Nothing is to be altered; the data must be repeated exactly.

▶ **INPUT DATA**:
★ ★ ★

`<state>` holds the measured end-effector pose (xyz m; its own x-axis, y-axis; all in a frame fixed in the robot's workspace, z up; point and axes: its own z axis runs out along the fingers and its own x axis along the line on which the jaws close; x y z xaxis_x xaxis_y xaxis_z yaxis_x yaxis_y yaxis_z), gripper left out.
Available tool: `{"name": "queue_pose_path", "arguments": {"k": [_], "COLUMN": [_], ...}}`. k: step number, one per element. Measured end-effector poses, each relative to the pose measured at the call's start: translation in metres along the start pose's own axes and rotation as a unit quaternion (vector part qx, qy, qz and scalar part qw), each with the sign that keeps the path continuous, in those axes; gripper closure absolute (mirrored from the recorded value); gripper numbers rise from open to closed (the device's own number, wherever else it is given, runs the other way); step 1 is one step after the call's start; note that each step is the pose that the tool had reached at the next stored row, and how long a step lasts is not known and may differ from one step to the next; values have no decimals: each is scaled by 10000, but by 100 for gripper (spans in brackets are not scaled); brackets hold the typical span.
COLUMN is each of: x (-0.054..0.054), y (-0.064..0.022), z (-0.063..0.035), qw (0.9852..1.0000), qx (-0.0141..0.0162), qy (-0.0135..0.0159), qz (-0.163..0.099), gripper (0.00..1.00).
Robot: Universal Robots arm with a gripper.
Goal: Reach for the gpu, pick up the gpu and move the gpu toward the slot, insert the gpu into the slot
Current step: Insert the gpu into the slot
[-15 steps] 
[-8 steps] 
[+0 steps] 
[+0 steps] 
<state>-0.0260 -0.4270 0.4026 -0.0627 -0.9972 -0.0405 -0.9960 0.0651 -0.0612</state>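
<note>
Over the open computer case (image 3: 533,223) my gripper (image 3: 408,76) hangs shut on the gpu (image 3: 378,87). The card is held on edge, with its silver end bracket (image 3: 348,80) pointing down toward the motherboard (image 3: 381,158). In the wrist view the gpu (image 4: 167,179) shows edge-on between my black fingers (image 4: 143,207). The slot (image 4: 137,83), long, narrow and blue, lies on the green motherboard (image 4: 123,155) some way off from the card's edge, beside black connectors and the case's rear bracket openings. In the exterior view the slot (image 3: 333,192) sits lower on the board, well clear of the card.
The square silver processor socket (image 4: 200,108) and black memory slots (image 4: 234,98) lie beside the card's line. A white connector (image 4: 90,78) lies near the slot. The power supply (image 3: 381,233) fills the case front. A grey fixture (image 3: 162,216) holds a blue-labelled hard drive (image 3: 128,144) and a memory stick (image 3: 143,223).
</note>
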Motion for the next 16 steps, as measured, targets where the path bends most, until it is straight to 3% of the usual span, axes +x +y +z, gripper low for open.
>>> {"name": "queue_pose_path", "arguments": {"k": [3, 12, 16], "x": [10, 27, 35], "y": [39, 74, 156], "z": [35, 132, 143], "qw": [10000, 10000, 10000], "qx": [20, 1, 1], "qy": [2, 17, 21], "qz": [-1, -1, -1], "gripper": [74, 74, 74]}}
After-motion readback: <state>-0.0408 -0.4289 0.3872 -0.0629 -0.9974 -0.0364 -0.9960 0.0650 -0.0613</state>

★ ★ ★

▶ **SOLUTION TO THE EXERCISE**:
`<state>` holds the measured end-effector pose (xyz m; its own x-axis, y-axis; all in a frame fixed in the robot's workspace, z up; point and axes: its own z axis runs out along the fingers and its own x axis along the line on which the jaws close; x y z xaxis_x xaxis_y xaxis_z yaxis_x yaxis_y yaxis_z), gripper left out.
Available tool: `{"name": "queue_pose_path", "arguments": {"k": [_], "COLUMN": [_], ...}}`. k: step number, one per element. Measured end-effector poses, each relative to the pose measured at the call's start: translation in metres along the start pose's own axes and rotation as a unit quaternion (vector part qx, qy, qz and scalar part qw), each with the sign that keeps the path continuous, in those axes; gripper closure absolute (mirrored from the recorded value); gripper numbers rise from open to closed (the device's own number, wherever else it is given, runs the other way); step 1 is one step after the call's start; note that each step is the pose that the tool had reached at the next stored row, and how long a step lasts is not known and may differ from one step to the next; values have no decimals: each is scaled by 10000, but by 100 for gripper (spans in brackets are not scaled); brackets hold the typical span.
COLUMN is each of: x (-0.054..0.054), y (-0.064..0.022), z (-0.063..0.035), qw (0.9852..1.0000), qx (-0.0141..0.0162), qy (-0.0135..0.0159), qz (-0.163..0.099), gripper (0.00..1.00).
Robot: Universal Robots arm with a gripper.
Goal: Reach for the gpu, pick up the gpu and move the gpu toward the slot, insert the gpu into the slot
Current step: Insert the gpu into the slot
[-15 steps] 
[-8 steps] 
[+0 steps] 
[+0 steps] 
<state>-0.0260 -0.4270 0.4026 -0.0627 -0.9972 -0.0405 -0.9960 0.0651 -0.0612</state>
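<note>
Over the open computer case (image 3: 533,223) my gripper (image 3: 408,76) hangs shut on the gpu (image 3: 378,87). The card is held on edge, with its silver end bracket (image 3: 348,80) pointing down toward the motherboard (image 3: 381,158). In the wrist view the gpu (image 4: 167,179) shows edge-on between my black fingers (image 4: 143,207). The slot (image 4: 137,83), long, narrow and blue, lies on the green motherboard (image 4: 123,155) some way off from the card's edge, beside black connectors and the case's rear bracket openings. In the exterior view the slot (image 3: 333,192) sits lower on the board, well clear of the card.
The square silver processor socket (image 4: 200,108) and black memory slots (image 4: 234,98) lie beside the card's line. A white connector (image 4: 90,78) lies near the slot. The power supply (image 3: 381,233) fills the case front. A grey fixture (image 3: 162,216) holds a blue-labelled hard drive (image 3: 128,144) and a memory stick (image 3: 143,223).
</note>
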Motion for the next 16 steps, as measured, targets where the path bends most, until it is straight to 3% of the usual span, axes +x +y +z, gripper low for open.
>>> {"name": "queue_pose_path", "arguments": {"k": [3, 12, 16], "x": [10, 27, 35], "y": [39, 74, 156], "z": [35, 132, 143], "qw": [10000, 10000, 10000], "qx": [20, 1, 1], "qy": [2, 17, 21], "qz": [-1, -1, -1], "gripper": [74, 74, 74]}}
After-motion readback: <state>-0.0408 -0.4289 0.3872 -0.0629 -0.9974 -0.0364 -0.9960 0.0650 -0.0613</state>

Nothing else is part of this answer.